On an international note, the most common cause of sodium deficit is acute diarrhea. The other disease, where it has a vital role to play, is hypertension. In 192 general, one can easily manage with less than 1 mmol of sodium. A safe and adequate level is 1100-3300 mg/day [35]. The minimum requirement for a healthy person is 500 mg of sodium for adults and for infants and children, 58 mg/day.

Lorig et al. has indeed reported that, self-management is also of concern in this research. Understanding limitations, acknowledging the disease, taking control of the disease, and taking part in the decision making on health with the help of physicians are factors that affect hypertension prognosis [36]. They also gave a good example of one such program which yielded good results. A program like Stanford’s Chronic Disease Self-Management Program (CDSMP), has been developed to empower people with various chronic diseases through improvement of their self-efficacy. The goal is to make the patient responsible for solving problems, making decisions, and building self-confidence. To speak about the results part of this, Patients who enrolled had statistically significant improvements in health behaviors which included: communication with physicians, exercise and management of symptoms, self-efficacy, and reduced visits to the emergency room [37].
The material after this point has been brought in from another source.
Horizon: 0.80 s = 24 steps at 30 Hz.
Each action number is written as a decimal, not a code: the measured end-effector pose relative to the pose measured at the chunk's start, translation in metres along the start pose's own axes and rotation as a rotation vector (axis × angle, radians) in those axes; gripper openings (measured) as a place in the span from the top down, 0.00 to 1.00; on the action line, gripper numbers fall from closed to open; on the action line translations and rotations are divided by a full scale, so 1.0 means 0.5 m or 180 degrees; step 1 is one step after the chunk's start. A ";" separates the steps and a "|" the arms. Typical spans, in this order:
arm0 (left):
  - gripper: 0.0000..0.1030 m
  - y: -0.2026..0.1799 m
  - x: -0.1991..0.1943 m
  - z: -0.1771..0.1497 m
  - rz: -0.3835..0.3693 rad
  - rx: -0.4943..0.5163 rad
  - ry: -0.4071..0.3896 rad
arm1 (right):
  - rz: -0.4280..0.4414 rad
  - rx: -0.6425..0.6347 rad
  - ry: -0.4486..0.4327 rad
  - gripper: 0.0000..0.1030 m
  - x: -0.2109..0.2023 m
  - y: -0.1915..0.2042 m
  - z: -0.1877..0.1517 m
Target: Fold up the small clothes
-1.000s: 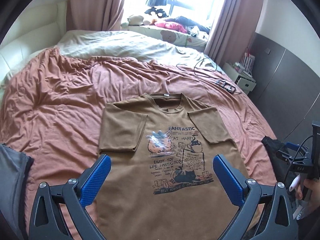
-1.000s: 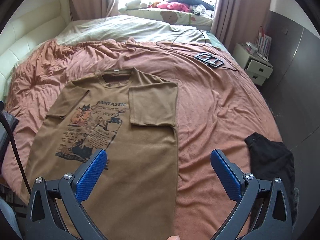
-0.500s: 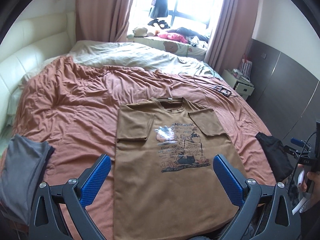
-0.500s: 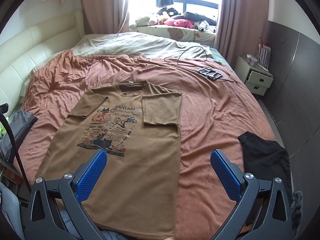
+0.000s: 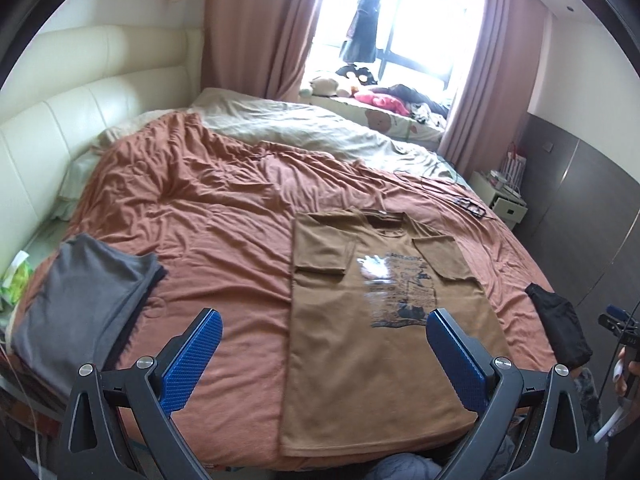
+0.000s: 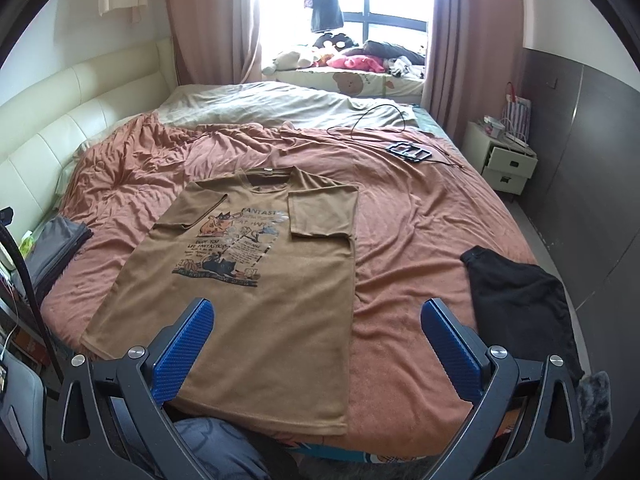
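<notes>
Where curtains (image 6: 468, 28) frame the window, a rust bedspread (image 6: 420, 216) — rumpled

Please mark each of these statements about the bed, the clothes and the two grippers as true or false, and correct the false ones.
1. The brown printed T-shirt lies flat with both sleeves folded inward. True.
2. The left gripper is shut on the shirt hem. False: it is open and holds nothing.
3. A folded grey garment lies on the rust-orange bedspread, left of the shirt. True.
4. The black garment lies on top of the shirt. False: it lies apart, on its right.
5. The right gripper is open. True.
</notes>
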<state>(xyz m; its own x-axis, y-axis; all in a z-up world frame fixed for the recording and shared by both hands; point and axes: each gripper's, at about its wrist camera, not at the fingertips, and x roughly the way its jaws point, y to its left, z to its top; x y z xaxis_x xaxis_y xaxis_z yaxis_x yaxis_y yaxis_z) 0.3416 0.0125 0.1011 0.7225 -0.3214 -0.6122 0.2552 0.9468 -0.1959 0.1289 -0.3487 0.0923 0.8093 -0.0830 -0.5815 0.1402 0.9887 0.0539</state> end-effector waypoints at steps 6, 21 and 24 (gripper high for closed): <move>0.00 0.069 -0.038 -0.066 0.0066 -0.0094 -0.0124 | -0.0005 0.0062 -0.0040 0.00 -0.019 -0.014 -0.047; 0.01 0.126 -0.065 -0.240 0.0148 -0.0097 -0.0083 | 0.0229 0.0361 -0.0077 0.00 -0.001 -0.062 -0.187; 0.01 0.126 -0.054 -0.265 0.0074 -0.0095 -0.0025 | 0.0211 0.0438 -0.0084 0.00 0.002 -0.070 -0.217</move>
<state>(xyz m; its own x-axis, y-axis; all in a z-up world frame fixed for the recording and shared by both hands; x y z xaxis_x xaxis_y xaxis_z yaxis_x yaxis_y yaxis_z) 0.2529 0.0828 0.0038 0.7330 -0.2992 -0.6109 0.2190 0.9541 -0.2045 0.0630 -0.3697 0.0019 0.8339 -0.0231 -0.5515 0.1612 0.9658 0.2033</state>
Domingo et al. reported that, “Modest reductions in dietary salt could substantially reduce cardiovascular events and medical costs and should be a public health target [38]. The Departments of Agriculture and Health and Human Services recommend daily intake of less than 5.8 g of salt (2300 mg of sodium), with a lower target of 3.7 g of salt per day for most adults (persons over 40 years of age, blacks, and persons with hypertension)”.
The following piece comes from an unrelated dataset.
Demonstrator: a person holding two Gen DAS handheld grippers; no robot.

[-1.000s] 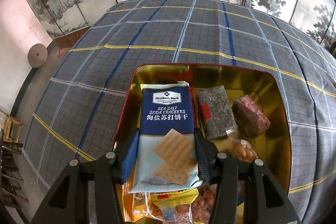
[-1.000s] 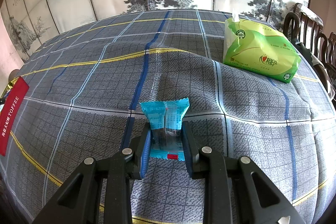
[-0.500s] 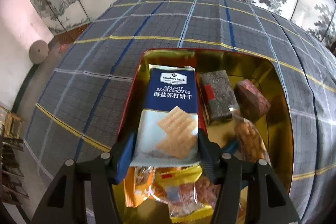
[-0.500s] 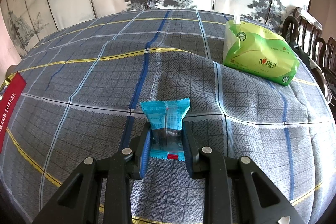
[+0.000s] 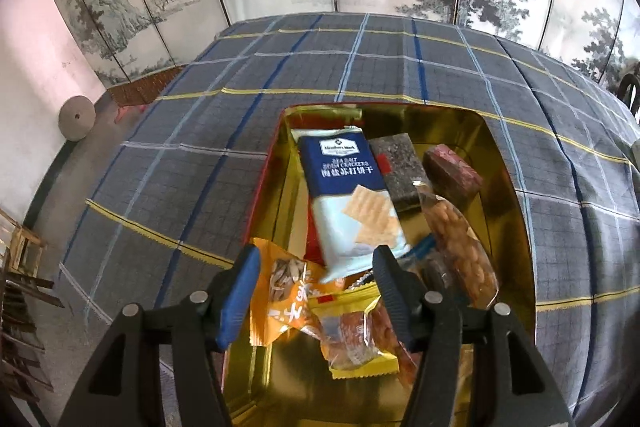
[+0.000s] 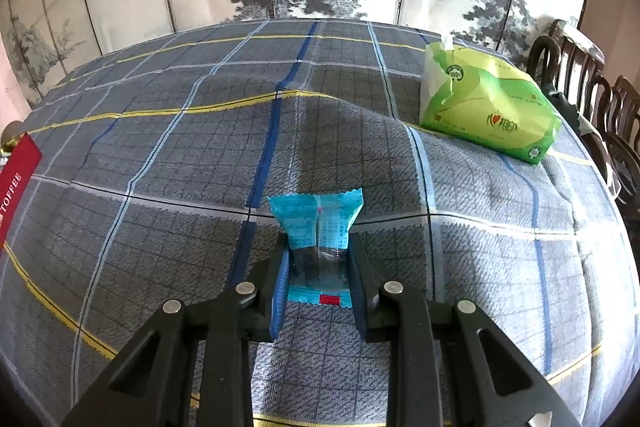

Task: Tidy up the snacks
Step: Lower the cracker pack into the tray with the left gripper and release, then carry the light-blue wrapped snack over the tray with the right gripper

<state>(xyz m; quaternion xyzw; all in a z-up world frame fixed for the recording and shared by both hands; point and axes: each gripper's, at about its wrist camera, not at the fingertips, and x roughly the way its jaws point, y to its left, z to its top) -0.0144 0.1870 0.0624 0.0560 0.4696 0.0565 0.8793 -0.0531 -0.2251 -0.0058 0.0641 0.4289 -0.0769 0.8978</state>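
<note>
Tin (image 5: 508, 163): cracker pack (image 5: 352, 195) inside, stowed; my left gripper (image 5: 316, 291) released above it; right gripper (image 6: 318, 279) clenches blue packet (image 6: 318, 227), bound there.

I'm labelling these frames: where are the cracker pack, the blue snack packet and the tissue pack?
cracker pack (image 5: 348, 187), left wrist view, middle of its front
blue snack packet (image 6: 318, 227), right wrist view, upper part above the fingers
tissue pack (image 6: 488, 111), right wrist view, green top face
</note>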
Elliott said that, “Intersalt found significant positive relations between 24 hour urinary sodium excretion and systolic and diastolic blood pressure in individual participants and between individual urinary sodium to potassium ratios and blood pressure [9]. These relations were shown by pooling regression coefficients from 52 separate within centre analyses on 10079 people worldwide after adjustment for age and sex.

When also adjusted for body mass index and alcohol consumption of individual subjects and for urinary potassium in the sodium-blood pressure analysis the relation of systolic pressure to both sodium excretion and the sodium to potassium ratio remained significant. With age, sex, body mass index and urinary sodium excretion in the multiple regression analysis, significant negative relations were shown between potassium excretion, blood pressure (both systolic and diastolic).
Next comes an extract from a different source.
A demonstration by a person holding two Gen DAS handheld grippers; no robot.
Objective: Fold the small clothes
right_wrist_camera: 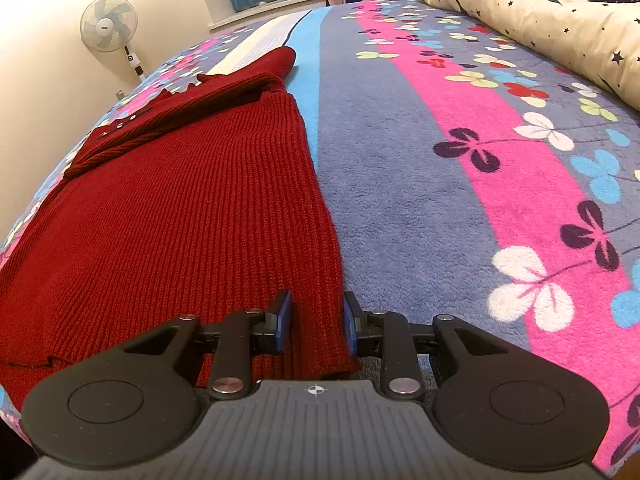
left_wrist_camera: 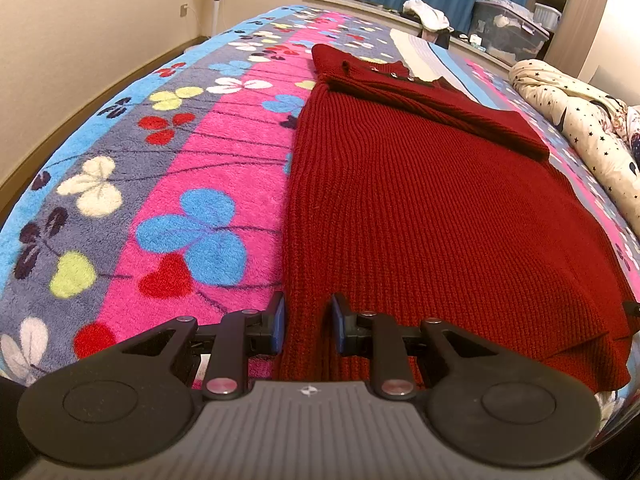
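Left tongs (left_wrist_camera: 308, 322) pinch sweater (left_wrist_camera: 420, 220) hem — corner hidden underneath.

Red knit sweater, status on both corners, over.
Left gripper and right gripper: fingers pinch the near hem corners. Dark red ribbed knit sweater flat on floral fleece blanket, sleeve folded across. Nothing in the way.

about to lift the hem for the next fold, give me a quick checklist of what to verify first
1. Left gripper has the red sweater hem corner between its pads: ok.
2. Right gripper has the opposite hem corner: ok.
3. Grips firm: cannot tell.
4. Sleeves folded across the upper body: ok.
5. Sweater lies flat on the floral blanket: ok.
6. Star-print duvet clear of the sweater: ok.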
Risk Factors of High Salt Intake

Salt puts up our blood pressure. Raised blood pressure (hypertension) is the major factor which causes strokes, heart failure and heart attacks, the leading causes of death. There is also increasing evidence of a link between high salt intake and stomach cancer, osteoporosis, obesity, kidney stones, kidney disease and vascular dementia and water retention.

Discussion

With the impedance and incidence of many a disease, it can be clearly understood that dietary salt and its intake is going to be one of the most vital factors that’s going to change the way we look at curse of human life in the near future. One of the major factors contributing to this will be the intake of dietary salt in our regular diet. It does call for an action. Isn’t it?

Seconding to this, the socioeconomic status will determine the intake of salt too. The affluent the population, the less the intake of salt. Further research is required using 24 hr urinary sodium excretion to confirm these socioeconomic disparities in salt intake and provide accurate data on the total intake of salt (i.e., from food and discretionary sources).

Overall, the food choices that contribute to a higher intake of salt within this sub-group of children are primarily convenience style foods which require minimal food preparation skills (i.e., processed meat, pies/sausage rolls, savory sauces, fried potato and potato snacks). The trend for higher salt consumption in those from a lower SES background is consistent with overall poorer dietary patterns that are often reported in lower SES groups [39].